Credit: © 2006 AIP

Nanoscale structures, such as those used for nanoelectromechanical systems, are expected to have enhanced strength compared with their larger-scale counterparts. This is because they are less likely to support defects where a fracture can propagate. The effect of surface roughness, however, is a different issue. Tuncay Alan and colleagues1 at Cornell University in the US show that a fourfold increase in surface roughness reduces the critical pressure for fracture by 20% in silicon nanobeams.

The 5-micrometre-long silicon nanobeams were lithographically defined to less than 200 nm thick and 500 nm wide. Chemical etching determined the nanobeam surface morphology, which was quantified with atomic force microscope imaging. The roughness was characterized by an average deviation from a perfectly flat surface, with 1.5 nm and 0.4 nm average deviations corresponding to ‘rough’ and ‘smooth’ surfaces, respectively.

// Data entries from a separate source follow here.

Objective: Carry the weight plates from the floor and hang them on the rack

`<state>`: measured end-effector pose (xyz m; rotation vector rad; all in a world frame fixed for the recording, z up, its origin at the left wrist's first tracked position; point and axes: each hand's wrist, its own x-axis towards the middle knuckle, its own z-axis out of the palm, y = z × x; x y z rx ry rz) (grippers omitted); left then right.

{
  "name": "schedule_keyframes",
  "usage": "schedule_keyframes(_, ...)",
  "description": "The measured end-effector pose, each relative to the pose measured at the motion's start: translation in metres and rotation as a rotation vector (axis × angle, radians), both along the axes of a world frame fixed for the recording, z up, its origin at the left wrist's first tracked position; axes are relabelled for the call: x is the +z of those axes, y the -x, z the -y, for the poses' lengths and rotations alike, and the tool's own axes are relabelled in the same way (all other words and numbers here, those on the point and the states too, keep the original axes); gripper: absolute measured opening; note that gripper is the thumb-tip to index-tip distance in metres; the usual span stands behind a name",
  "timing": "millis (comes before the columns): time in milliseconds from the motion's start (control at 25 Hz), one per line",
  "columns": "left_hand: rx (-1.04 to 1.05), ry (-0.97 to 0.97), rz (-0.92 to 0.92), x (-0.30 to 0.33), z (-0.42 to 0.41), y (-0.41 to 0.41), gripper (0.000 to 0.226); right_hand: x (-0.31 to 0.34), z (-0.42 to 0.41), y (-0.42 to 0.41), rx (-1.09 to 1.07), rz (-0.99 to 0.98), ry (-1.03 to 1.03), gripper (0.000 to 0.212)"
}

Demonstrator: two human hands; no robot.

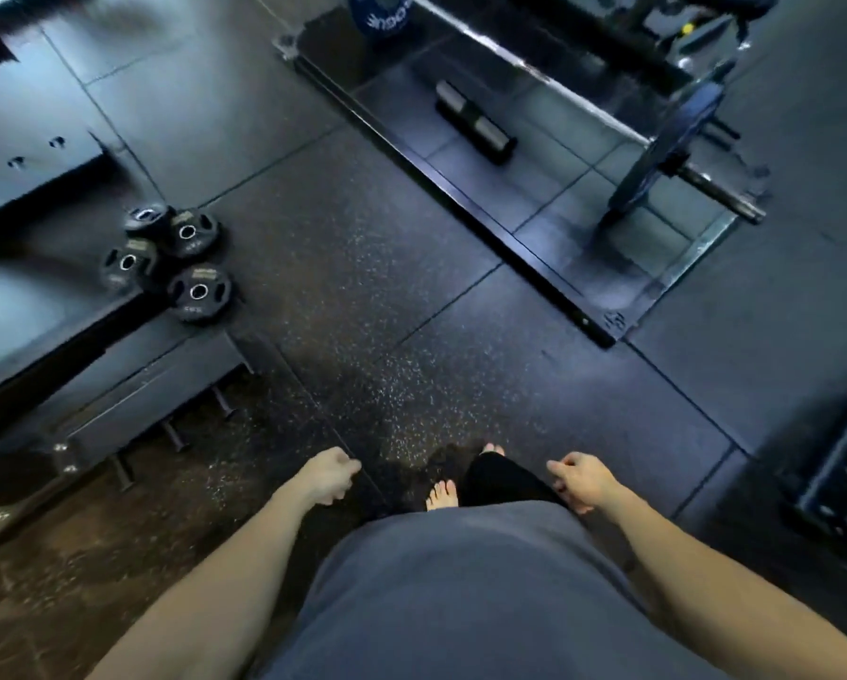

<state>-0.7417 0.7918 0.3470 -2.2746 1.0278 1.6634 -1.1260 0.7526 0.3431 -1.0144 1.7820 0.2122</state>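
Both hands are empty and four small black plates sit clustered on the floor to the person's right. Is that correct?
Not quite. The head view shows the four small black plates clustered on the floor to the person's left, not the right. The rest holds: the left hand and the right hand both hold nothing.

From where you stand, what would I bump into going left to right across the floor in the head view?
Pile of small black weight plates → black foam roller → barbell with its big plate. Nearer you, the left hand comes before the right hand; both hold nothing.
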Motion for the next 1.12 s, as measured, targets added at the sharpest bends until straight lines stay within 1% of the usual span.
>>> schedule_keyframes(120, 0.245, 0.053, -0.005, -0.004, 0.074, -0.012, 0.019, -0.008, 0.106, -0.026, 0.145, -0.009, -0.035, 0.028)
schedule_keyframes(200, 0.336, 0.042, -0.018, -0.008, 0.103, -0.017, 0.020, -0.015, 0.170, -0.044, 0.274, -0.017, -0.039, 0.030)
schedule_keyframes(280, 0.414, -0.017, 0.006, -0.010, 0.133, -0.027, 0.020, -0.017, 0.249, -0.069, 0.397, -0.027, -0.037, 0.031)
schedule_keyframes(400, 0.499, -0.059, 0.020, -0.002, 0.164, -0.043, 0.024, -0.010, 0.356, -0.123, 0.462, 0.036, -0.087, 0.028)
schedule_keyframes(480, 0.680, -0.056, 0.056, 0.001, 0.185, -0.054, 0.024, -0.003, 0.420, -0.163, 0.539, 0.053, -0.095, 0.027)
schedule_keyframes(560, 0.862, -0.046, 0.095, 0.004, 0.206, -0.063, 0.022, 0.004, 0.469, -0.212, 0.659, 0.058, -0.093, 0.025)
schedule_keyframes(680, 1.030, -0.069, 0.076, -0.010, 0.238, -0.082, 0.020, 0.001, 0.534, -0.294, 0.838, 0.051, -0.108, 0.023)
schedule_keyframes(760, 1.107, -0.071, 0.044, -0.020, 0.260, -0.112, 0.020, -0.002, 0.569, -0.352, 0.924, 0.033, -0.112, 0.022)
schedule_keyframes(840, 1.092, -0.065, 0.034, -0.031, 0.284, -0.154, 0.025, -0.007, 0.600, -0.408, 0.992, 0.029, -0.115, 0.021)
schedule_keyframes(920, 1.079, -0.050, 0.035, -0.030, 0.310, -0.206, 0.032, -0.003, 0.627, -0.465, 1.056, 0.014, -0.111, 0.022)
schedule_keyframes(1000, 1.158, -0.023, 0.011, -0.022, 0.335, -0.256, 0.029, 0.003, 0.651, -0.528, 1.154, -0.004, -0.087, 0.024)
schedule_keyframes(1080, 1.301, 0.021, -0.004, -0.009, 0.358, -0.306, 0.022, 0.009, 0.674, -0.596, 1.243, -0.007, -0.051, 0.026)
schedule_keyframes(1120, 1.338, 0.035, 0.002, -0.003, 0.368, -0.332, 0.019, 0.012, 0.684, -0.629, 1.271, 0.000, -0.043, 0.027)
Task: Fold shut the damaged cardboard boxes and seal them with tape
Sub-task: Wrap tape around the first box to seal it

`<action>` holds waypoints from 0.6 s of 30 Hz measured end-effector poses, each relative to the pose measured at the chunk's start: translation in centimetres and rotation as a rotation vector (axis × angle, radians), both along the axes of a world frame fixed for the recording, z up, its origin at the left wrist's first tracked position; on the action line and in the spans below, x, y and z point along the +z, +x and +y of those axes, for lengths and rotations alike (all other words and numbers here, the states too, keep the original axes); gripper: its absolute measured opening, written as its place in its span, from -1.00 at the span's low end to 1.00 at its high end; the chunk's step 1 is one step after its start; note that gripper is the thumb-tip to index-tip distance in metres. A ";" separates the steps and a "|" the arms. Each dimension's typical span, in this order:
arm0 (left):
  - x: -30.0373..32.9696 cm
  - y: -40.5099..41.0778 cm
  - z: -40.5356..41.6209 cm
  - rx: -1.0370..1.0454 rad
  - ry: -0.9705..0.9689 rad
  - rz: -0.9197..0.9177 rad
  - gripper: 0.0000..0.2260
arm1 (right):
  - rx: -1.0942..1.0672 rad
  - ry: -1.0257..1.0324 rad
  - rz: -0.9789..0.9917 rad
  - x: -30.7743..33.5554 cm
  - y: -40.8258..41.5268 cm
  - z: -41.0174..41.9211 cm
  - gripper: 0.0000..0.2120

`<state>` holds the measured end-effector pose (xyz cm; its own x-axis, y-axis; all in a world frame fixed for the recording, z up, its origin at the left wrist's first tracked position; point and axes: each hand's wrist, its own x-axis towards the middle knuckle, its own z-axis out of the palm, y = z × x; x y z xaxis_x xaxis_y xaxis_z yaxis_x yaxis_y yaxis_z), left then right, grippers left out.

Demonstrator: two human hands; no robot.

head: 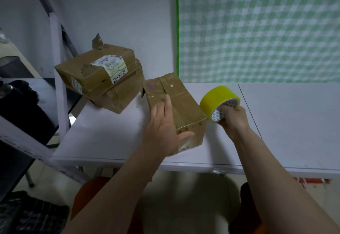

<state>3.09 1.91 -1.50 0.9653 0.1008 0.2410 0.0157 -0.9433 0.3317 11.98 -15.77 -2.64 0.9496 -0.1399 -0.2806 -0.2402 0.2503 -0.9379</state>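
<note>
Left hand: the left hand [162, 128] lies flat on the small cardboard box [181, 104], fingers straight along its top and left edge, thumb stretched across the near corner; it presses rather than grips.
Right hand: the right hand [233, 118] holds the yellow tape roll [218, 99], fingers curled into the roll's core from the near side; the roll stands on edge, tilted, its open face toward the camera.
Hands together: apart, with the near right corner of the small box between them.
Small box: under the left hand, on the white table [110, 132], flaps folded shut, brown tape strips along its top, small printed marks on the near face.
Tape roll: just right of the small box, very close to its right edge; contact cannot be told.
Table: white, running beneath and beyond both hands, with a thin dark seam line just right of the right hand.
Stacked boxes: beyond and left of the left hand, two larger battered boxes [103, 75] sit one upon the other; the upper one carries a white shipping label [113, 66] with blue handwriting and torn tape.
Far left: a grey metal shelf frame [57, 64] stands left of the stack.
Far right: a green-and-white checked cloth [257, 31] hangs beyond the right hand.
</note>
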 end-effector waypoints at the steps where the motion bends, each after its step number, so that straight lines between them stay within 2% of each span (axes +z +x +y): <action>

To measure beam strength, pressure from a calibrated atomic force microscope cantilever tip was applied to the beam centre up to the breaking point. The beams consistently broke at the centre and along the same crystallographic cleavage plane.

Significantly, from the large number of beams studied, each with the same nominal roughness, a wide distribution of fracture strengths was observed. These results underline the sensitivity of structural defects to small changes in processing conditions.